In early September, more than 60 part-time and volunteer coaches with the Kraken Youth Hockey Association gathered at the Northgate Community Center across the street from the NHL team’s training center. The topic for the 90-minute evening session, wonderfully, was “Healing-Centered Coaching and Inclusive Coaching Strategies.”
The night was right on target for the Kraken Youth Hockey Association's mission to “create a fun, positive and inclusive space that offers access to the ice, cutting-edge curriculum, and impactful coaching.” Plus, equally a perfect fit for “creating access and opportunities to youth so everyone who wants to play, can play,” one of the three pillars of action for One Roof Foundation, the philanthropic arm of the Kraken and Climate Pledge Arena.
That such a session attracted those 60-plus coaches is a testament to the grown-ups who attended—and the Kraken staff deeply involved in youth hockey and the social impact endeavors of One Roof. Better yet, the coaching volunteers came prepared and eager to use their time to both learn and teach.
Adrienne Moore, director of movement building for the Center for Healing and Justice through Sport (CHJS) was co-leader for the night. She was quickly impressed with the coaches group as she dug into the topic of how kids’ brains process stress and how trust is an antidote and why “patterned repetitive rhythmic activity” (in hockey’s case, one example is the sound of pucks on sticks) is a direct route to transforming sport into a healing medium.
The idea that sport can teach and heal “and not harm is something most coaches understand,” says Moore, who played softball for Western Washington University before embarking on a career that blends the principles of youth cognitive development and sports.
“They get into coaching youth sports because they think that way,” says Moore when asked about audience intention and participation in September’s training. “Because there is not enough coaching education out there so when people get concepts or strategies that really resonate with that philosophy, they lean forward in their chairs.
“There were lots of questions, lots of feedback, and what we [Chris Reed, CHJS lead consultant was co-presenter] love to see is the room talking to each other. We pose a question or a concept and a coach would ask a question and we’d hear lots of wisdom in the room that's not just us at the front. So coaches are sort of brainstorming back and forth: 'Here's what I do that works.’ It was really hockey-specific and really specific to the context of One Roof. That’s top-tier stuff for us.”

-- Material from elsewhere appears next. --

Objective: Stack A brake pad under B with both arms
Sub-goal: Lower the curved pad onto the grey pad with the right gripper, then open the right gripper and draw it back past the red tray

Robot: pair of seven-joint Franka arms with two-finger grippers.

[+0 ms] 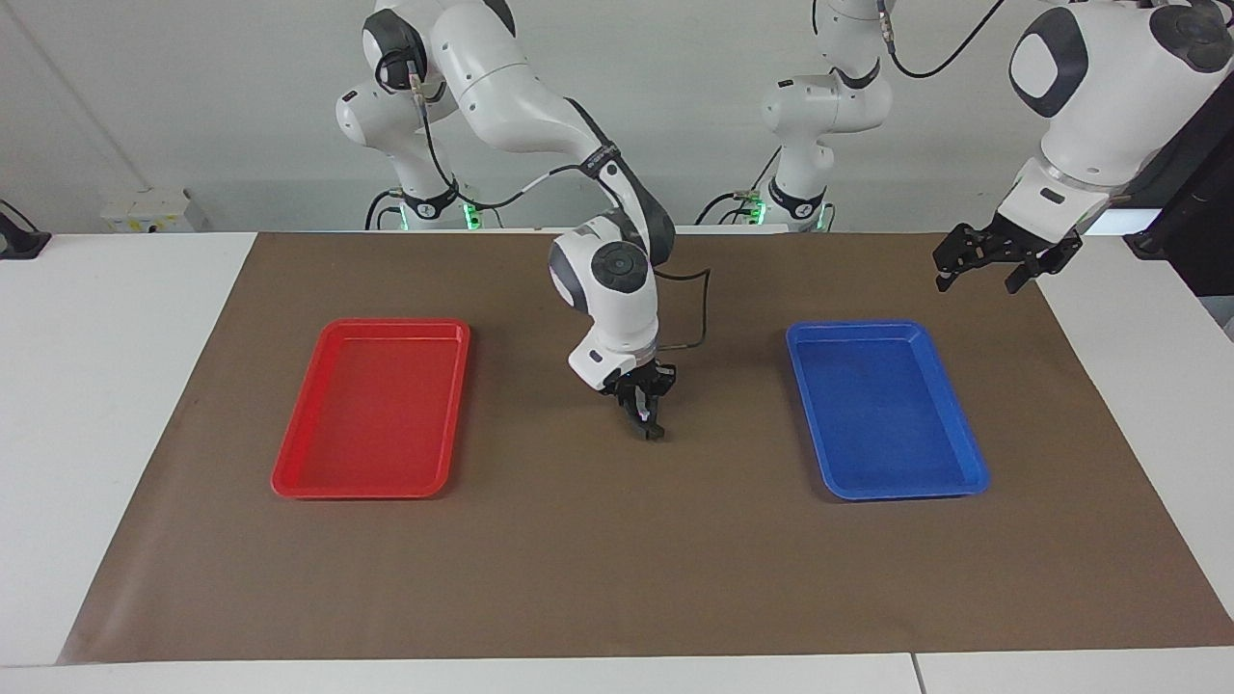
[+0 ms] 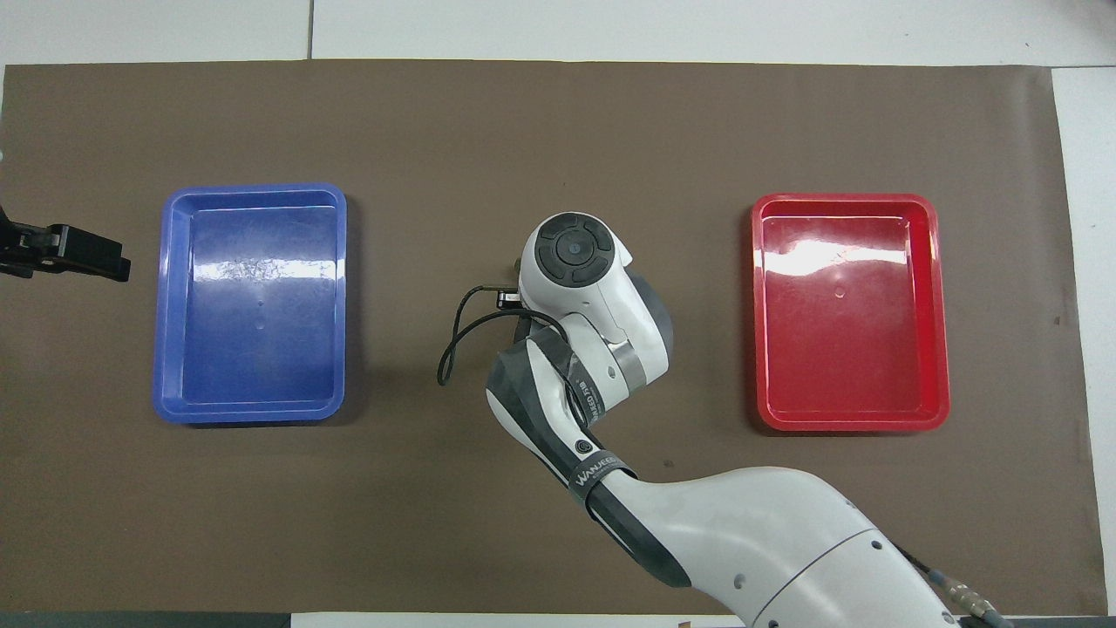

Moore will facilitate a “makeup” virtual session for Kraken youth hockey coaches on Nov. 13.
She will start the session the same as she does for coaches at all levels of sport from the Chicago Bulls to parks and recreation leagues throughout the country - with a short look at how our brains, specifically those of young people, react to stress - and what coaches can do to counteract the chaos that can be inside the mind of young athletes trying to fit in and perform and, yes, always the end game, have fun.
“Folks enjoyed that foundation [of the physiology of stress] and understood what it looks like when a young person's stressed out and not able to do what the coaches are asking,” says Moore. “It was helpful for people to be able to assign some biology to what's going on there and then understand how to think a little bit differently in those moments, which are usually pretty challenging.”